The atrocious and hazardous working conditions endured by garment workers were brought to public attention in 2013, when the Rana Plaza factory in Bangladesh collapsed. 80% of the 1,129 people killed when the factory fell were women, along with a number of children. 

Initially, this was a shocking wake-up call for the fashion industry. It shone a glaring spotlight on unethical and treacherous third world labour practices. In the years following the disaster, we have seen some brands take action and make improvements to their supply chain. However, there is still an agonizing mass of brands that do not care about who makes their product and what conditions they are being subjected to. 

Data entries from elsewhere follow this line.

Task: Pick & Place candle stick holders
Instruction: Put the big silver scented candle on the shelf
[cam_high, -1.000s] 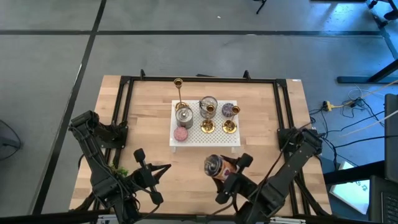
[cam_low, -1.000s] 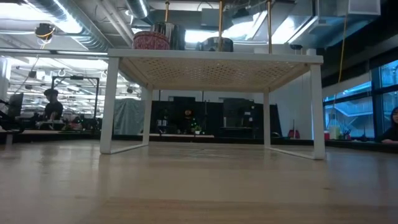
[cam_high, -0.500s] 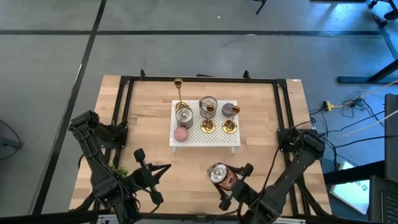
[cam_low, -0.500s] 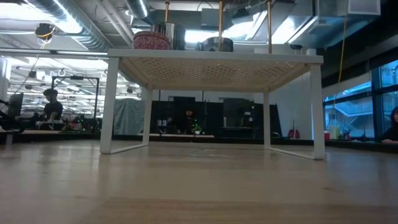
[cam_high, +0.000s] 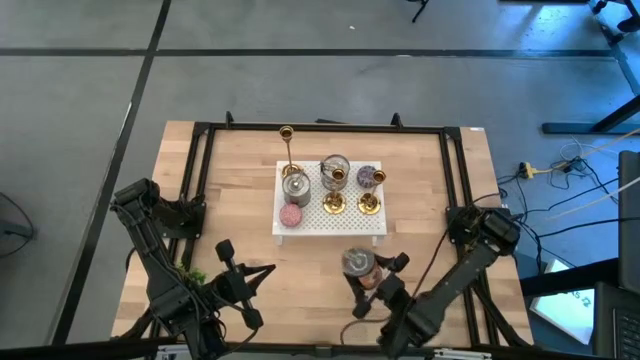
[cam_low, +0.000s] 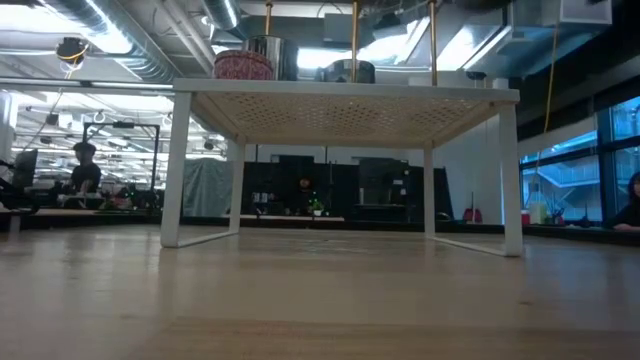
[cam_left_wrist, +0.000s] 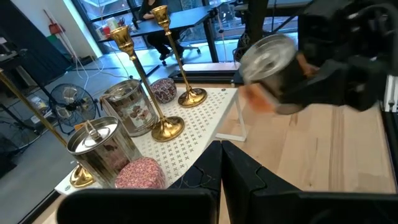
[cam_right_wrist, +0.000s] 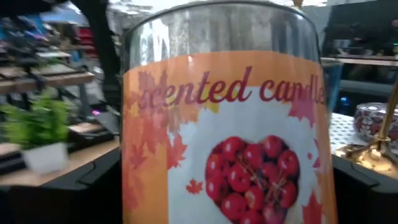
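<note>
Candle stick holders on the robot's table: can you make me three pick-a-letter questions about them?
1. Where do the gold candle stick holders stand? A) white shelf B) floor C) bare table
2. How many are there? A) one B) three C) six
3. What does the right hand do? A) grips a gold holder B) hangs empty C) grips a candle tin
Answers: A, their bases sit on the shelf; B, three gold stems show; C, it clasps the orange-labelled tin. The left hand waits shut.
</note>
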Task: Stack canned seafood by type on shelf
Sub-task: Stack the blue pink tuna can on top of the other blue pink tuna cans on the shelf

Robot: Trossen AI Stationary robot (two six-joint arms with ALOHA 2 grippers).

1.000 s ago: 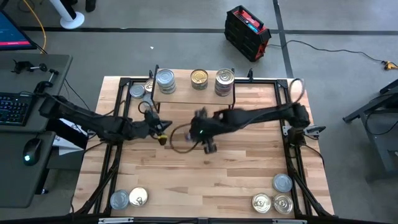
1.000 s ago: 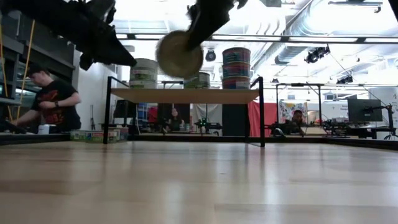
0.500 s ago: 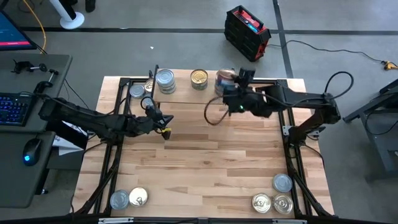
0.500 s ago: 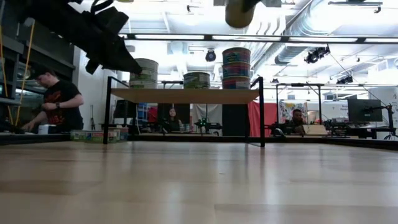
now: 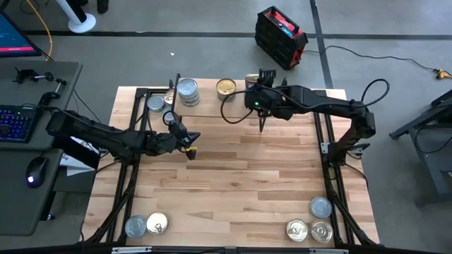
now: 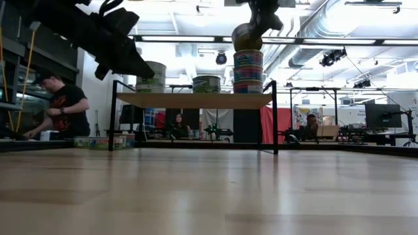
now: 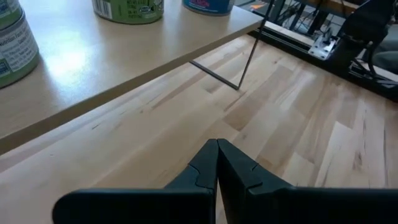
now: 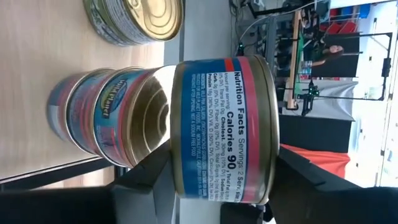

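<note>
Overhead, the right gripper (image 5: 256,86) hung above the right end of the shelf (image 6: 196,100), its fingers (image 8: 146,177) clamped on the sides of a blue-and-red labelled tin (image 8: 224,127). That tin sat tilted just over the blue stack (image 6: 248,70) of like tins on the shelf; whether it touched the top one could not be told. Left of that stack on the shelf stood a single gold-lidded tin (image 5: 226,87), and farther left a stack of silver-lidded tins (image 5: 187,91). The left gripper (image 5: 191,150) hovered over the table in front of the shelf's left end, its jaws pressed together and holding nothing. More tins lay well away from the shelf: two at the near left corner (image 5: 146,225) and three at the near right corner (image 5: 311,223) of the table (image 5: 240,183).
</note>
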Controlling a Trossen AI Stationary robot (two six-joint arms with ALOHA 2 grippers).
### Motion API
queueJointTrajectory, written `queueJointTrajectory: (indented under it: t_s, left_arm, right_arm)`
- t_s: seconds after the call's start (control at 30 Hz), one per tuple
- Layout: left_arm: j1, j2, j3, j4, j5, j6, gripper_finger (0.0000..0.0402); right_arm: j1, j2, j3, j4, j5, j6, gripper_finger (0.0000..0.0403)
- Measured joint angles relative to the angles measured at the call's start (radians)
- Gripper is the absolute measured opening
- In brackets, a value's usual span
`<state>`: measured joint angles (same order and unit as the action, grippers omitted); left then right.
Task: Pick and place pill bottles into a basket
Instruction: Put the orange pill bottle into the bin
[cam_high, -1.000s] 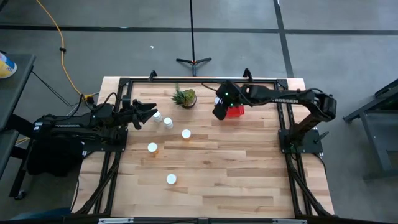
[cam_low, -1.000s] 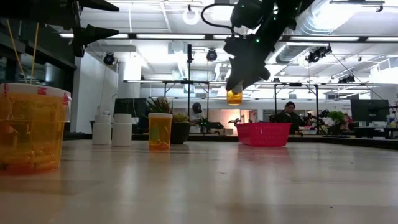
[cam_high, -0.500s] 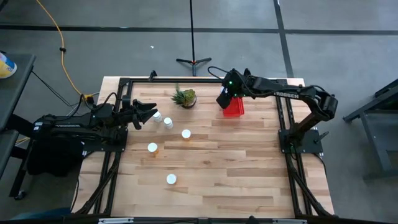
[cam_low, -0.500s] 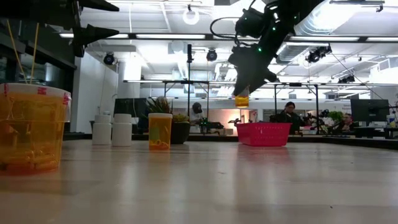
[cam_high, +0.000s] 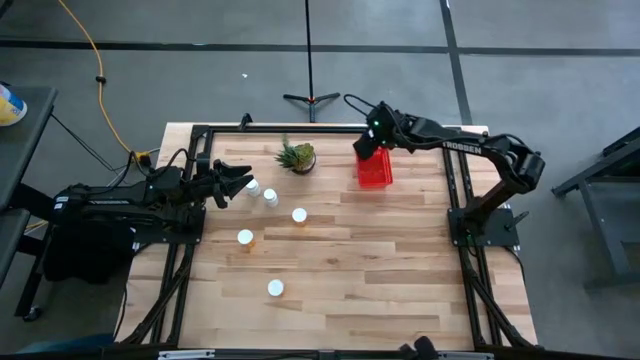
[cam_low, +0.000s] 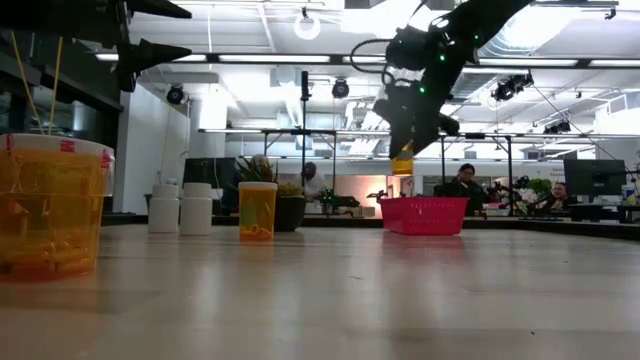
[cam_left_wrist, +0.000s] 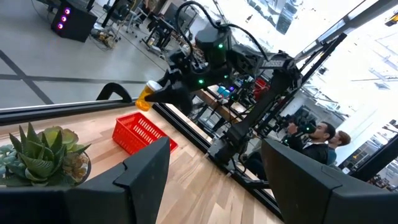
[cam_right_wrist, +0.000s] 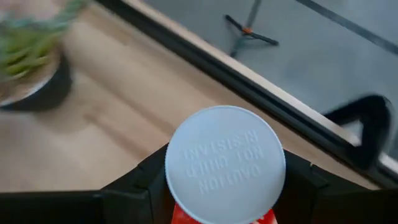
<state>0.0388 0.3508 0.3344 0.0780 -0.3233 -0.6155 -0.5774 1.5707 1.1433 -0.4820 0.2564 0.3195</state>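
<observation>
Release comes next, by the look of things. One pill bottle (cam_low: 402, 163) is held by the right end effector (cam_high: 371, 145) above the far end of the basket (cam_high: 375, 168), the fingers closed partway on its orange body with the white cap (cam_right_wrist: 225, 163) facing the wrist camera. Five other bottles (cam_high: 275, 288) stand on the worktop (cam_high: 380, 280), well apart from the basket on the potted plant's (cam_high: 297, 156) side. The left end effector (cam_high: 232, 180) is parked there with its fingers spread, empty. Since the bottle hangs close to the basket's far wall, a drop from here might be caught by the rim and bounced out onto the worktop.
</observation>
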Motion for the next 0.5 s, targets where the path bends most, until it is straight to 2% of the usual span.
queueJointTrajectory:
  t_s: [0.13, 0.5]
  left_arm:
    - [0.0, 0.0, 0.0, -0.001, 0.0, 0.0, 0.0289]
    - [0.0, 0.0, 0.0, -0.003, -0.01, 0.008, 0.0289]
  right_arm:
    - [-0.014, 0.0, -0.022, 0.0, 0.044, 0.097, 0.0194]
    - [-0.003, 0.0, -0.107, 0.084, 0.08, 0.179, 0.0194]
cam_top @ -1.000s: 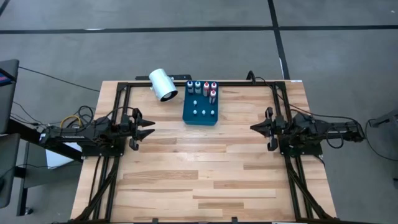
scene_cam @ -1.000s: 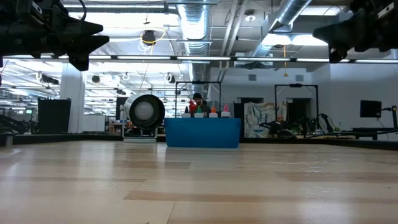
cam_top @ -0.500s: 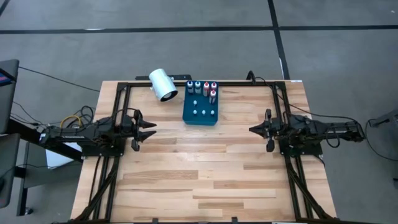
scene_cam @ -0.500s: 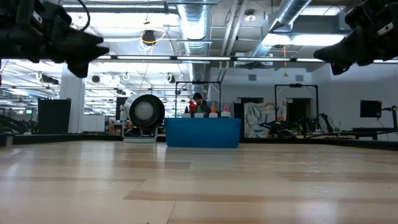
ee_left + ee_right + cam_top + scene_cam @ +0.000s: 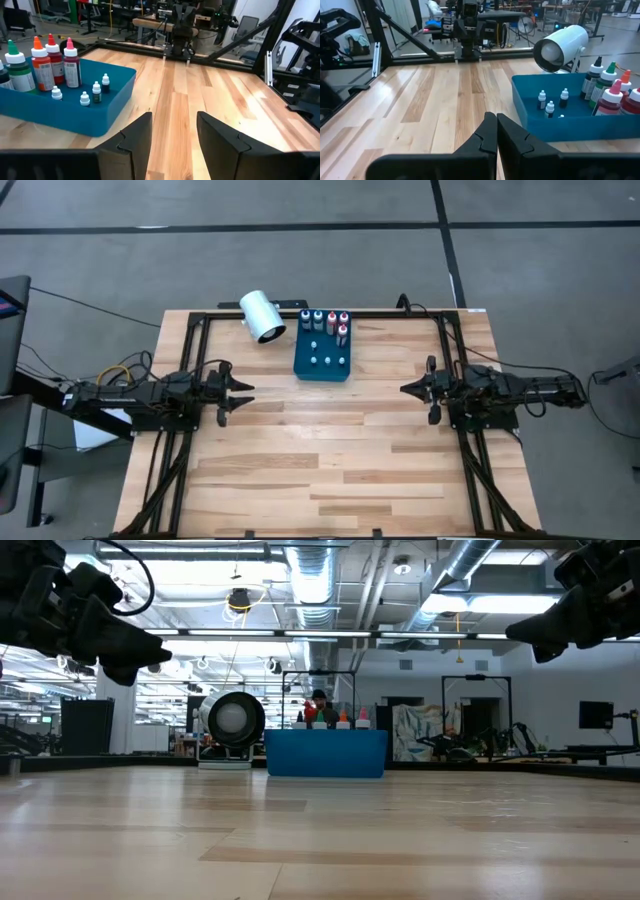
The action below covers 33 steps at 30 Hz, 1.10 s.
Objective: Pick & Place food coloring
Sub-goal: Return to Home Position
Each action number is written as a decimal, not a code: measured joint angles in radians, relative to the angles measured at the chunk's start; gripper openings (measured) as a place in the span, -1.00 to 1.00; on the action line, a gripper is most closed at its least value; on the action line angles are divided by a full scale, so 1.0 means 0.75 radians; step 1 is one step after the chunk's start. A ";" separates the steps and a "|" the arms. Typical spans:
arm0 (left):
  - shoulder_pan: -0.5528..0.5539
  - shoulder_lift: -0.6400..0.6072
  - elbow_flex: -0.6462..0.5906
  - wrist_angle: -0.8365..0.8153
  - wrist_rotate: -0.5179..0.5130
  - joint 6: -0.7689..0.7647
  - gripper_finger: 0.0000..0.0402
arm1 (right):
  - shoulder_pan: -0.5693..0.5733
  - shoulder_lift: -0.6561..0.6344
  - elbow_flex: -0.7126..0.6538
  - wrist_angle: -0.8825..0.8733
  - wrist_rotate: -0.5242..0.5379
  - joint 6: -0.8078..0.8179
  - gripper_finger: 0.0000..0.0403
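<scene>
The food coloring bottles (image 5: 325,319) stand upright in a row along the far side of a blue tray (image 5: 322,362) at the table's far middle. Their coloured tops show in the left wrist view (image 5: 42,62) and the right wrist view (image 5: 612,87). Tinier white-capped bottles (image 5: 92,92) stand in the same tray. My left gripper (image 5: 246,390) hangs open over the table's left side, pointing level toward the right, with nothing between its fingers (image 5: 174,122). My right gripper (image 5: 403,388) hangs shut over the right side, facing left (image 5: 496,120). Both are well clear of the tray.
A large white cylinder (image 5: 262,316) lies on its side just left of the tray at the far edge. Black frame rails (image 5: 400,313) run along the table's far edge and both sides. Bare wood (image 5: 320,450) stretches between the two grippers and to the near edge.
My left gripper has tipped its fingers down to level and sunk a little, staying open. My right gripper has tipped slightly downward early in the second and then kept still, shut. The tray and bottles have not moved.
</scene>
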State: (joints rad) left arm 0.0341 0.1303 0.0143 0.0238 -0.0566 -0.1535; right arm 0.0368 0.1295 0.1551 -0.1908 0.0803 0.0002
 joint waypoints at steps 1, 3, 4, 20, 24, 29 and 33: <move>0.000 0.001 0.000 -0.002 0.000 0.000 -0.27 | 0.000 0.000 0.000 0.000 0.000 0.000 -1.00; 0.000 0.001 0.001 -0.005 0.000 0.000 -0.27 | 0.000 0.000 0.000 0.000 -0.001 0.000 -1.00; 0.000 0.001 0.001 -0.006 0.000 0.000 -0.27 | 0.000 0.000 0.000 0.000 -0.001 0.000 -1.00; 0.000 0.001 0.003 -0.015 -0.001 0.000 -0.27 | 0.000 0.000 0.000 0.000 -0.003 0.000 -1.00; 0.000 0.001 0.003 -0.015 -0.001 0.000 -0.27 | 0.000 0.000 0.000 0.000 -0.003 0.000 -1.00; 0.000 0.001 0.004 -0.016 -0.002 0.000 -0.27 | 0.000 0.000 0.000 0.000 -0.002 0.000 -1.00; 0.000 0.001 0.004 -0.016 -0.002 0.000 -0.27 | 0.000 0.000 0.000 0.000 -0.002 0.000 -1.00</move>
State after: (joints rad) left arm 0.0341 0.1310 0.0174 0.0116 -0.0582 -0.1535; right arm 0.0368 0.1295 0.1551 -0.1909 0.0788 0.0002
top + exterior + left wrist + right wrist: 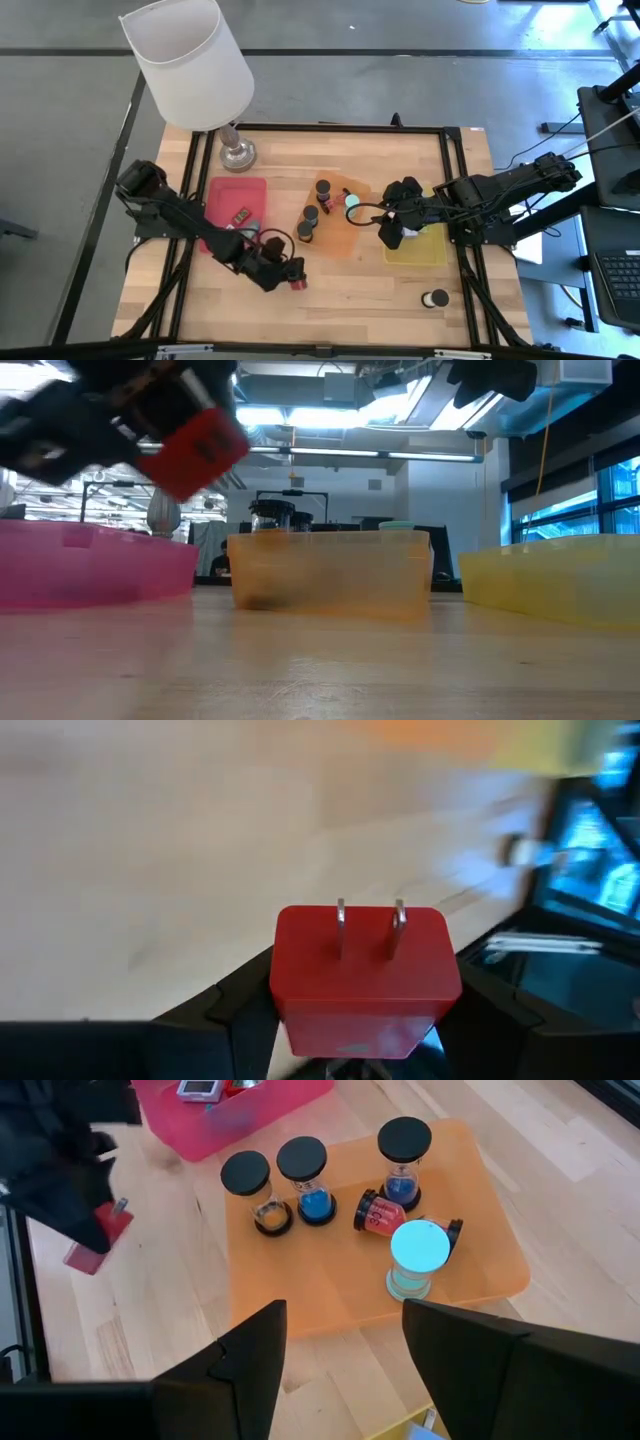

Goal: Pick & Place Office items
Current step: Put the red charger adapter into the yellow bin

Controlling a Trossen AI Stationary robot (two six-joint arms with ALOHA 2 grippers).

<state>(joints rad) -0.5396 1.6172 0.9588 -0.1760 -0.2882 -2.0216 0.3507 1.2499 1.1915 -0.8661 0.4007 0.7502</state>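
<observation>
A red block (365,965) with two metal prongs is in my left gripper (290,278), which is shut on it above the table's near middle, in front of the pink tray (225,195). In the low view the block (200,448) hangs tilted in the air. My right gripper (345,1370) stands open and empty above the gap between the orange tray (330,1280) and the yellow tray (425,250). Upright on the orange tray stand three black-capped bottles (302,1158) and a teal one (418,1248); a red one (380,1213) lies on its side. My left gripper pinches the red block between its two fingers, by the two opposite side faces (282,1000) at the end away from the prongs. The prongs (370,925) point away from the wrist. The block is lifted clear of the table and tilted.
A big white-shaded lamp (190,60) stands at the far left on its metal base. The pink tray holds small flat items (240,213). A small black-and-white round thing (436,298) sits on the bare wood near the front right. A black frame borders the table.
</observation>
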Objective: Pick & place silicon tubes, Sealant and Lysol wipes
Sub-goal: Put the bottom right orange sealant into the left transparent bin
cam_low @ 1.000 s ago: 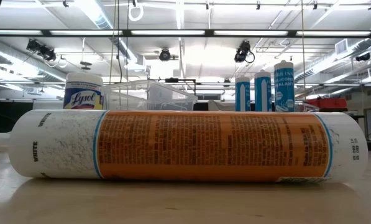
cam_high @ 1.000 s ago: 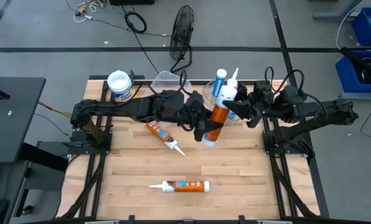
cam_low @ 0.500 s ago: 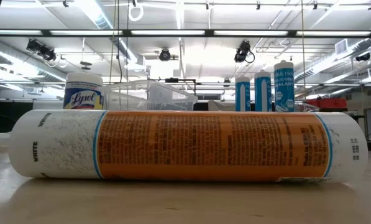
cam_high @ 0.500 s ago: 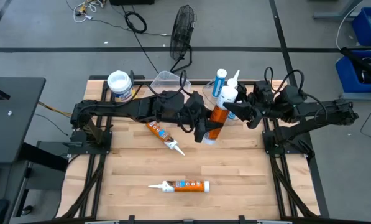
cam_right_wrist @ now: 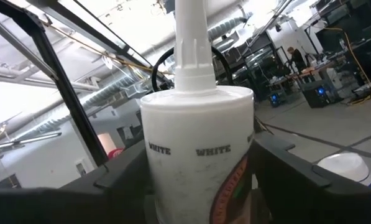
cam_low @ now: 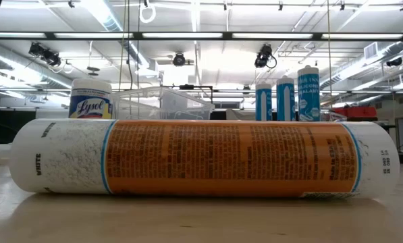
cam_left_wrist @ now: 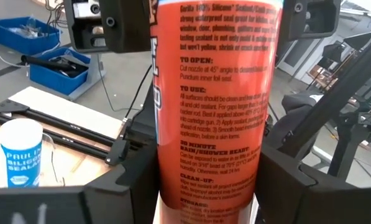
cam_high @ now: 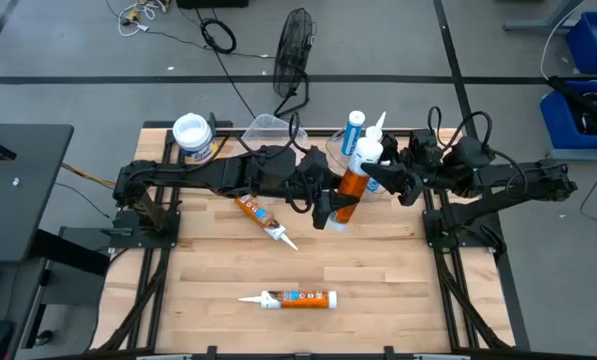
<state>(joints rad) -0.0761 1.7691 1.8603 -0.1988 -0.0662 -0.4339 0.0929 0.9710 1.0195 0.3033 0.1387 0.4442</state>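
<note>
Orange is what you see between both grippers: the orange sealant tube [cam_high: 350, 187] stands tilted near the table's far edge, upper middle of the high view, white nozzle end uppermost. Your left gripper [cam_high: 330, 208] reaches in from the left and has its dark fingers [cam_left_wrist: 126, 186] pressed against the tube's lower body on both sides, as the left wrist view shows. Your right gripper [cam_high: 375, 172] comes in from the right at the tube's white shoulder; in the right wrist view its fingers [cam_right_wrist: 284, 171] flank the white top, and you cannot tell whether they touch it or stand just clear.

Free wood lies in the lower half of the table [cam_high: 378, 270], toward the near edge. Two more orange tubes lie there: one [cam_high: 263, 220] slanted just left of the left gripper, one [cam_high: 296, 298] flat, well apart toward the bottom of the frame; that one fills the low view.

Close behind the held tube stand blue silicone tubes [cam_high: 354, 128], right against the far edge, so room there is tight. The clear plastic bin [cam_high: 266, 127] sits just left of them. The Lysol wipes [cam_high: 193, 137] stand at the upper left corner of the table, well clear of both arms. A fan [cam_high: 296, 42] stands on the floor beyond.
</note>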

Communally, our responsiveness to national devastation dwindles after public interest has died and other news stories have swept it aside. The ‘thoughts and prayers’ tweets are too far down the timeline to notice and we become obsessed by the glamour of the next craze. We go back to being fed images of poised, beautiful models in aesthetically pleasing locations- thousands of miles away from the crowded, crumbling factories from which their clothing was churned out. We forget about the individuals who perished in poverty while sewing sequins on a top for our stores. We forget that this is still happening right now. 

As a society, we have become unnervingly good at disregarding the negative consequences of fast fashion. Often, we detach ourselves from the true production costs of our clothing in favour of feeling emboldened by our new look. 

And here’s the thing: consciously or not, when we buy fast fashion, we become advocates for the exploitation of women. We endorse low wages and we encourage the mistreatment of female workers. When we purchase these ‘goods,’ we are saying that western empowerment is more important that global human rights.  

The majority of fast fashion is targeted towards young women, and companies simultaneously rely on misusing young women to produce their products at warp-speed. It seems that we are all being exploited to varying degrees of severity and there are no winners- no matter how much of a bargain we think we got the implications are devastatingly costly. Feminism means a lot of things to a lot of different people, but on a human level, it is about working towards creating equality, not just in our own communities, but for people on the other side of the world too.  

We can support other women and men working in the garment industry in a multitude of ways. For some, that means demanding action and transparency from companies. For others, it will be abstaining from fast fashion purchases all together. For me, it means asking who made my clothes and spreading the message about sustainability in the fashion industry. All clothes have a story embedded in each and every stitch, and I want to wear clothes with a story that I am proud to share with you.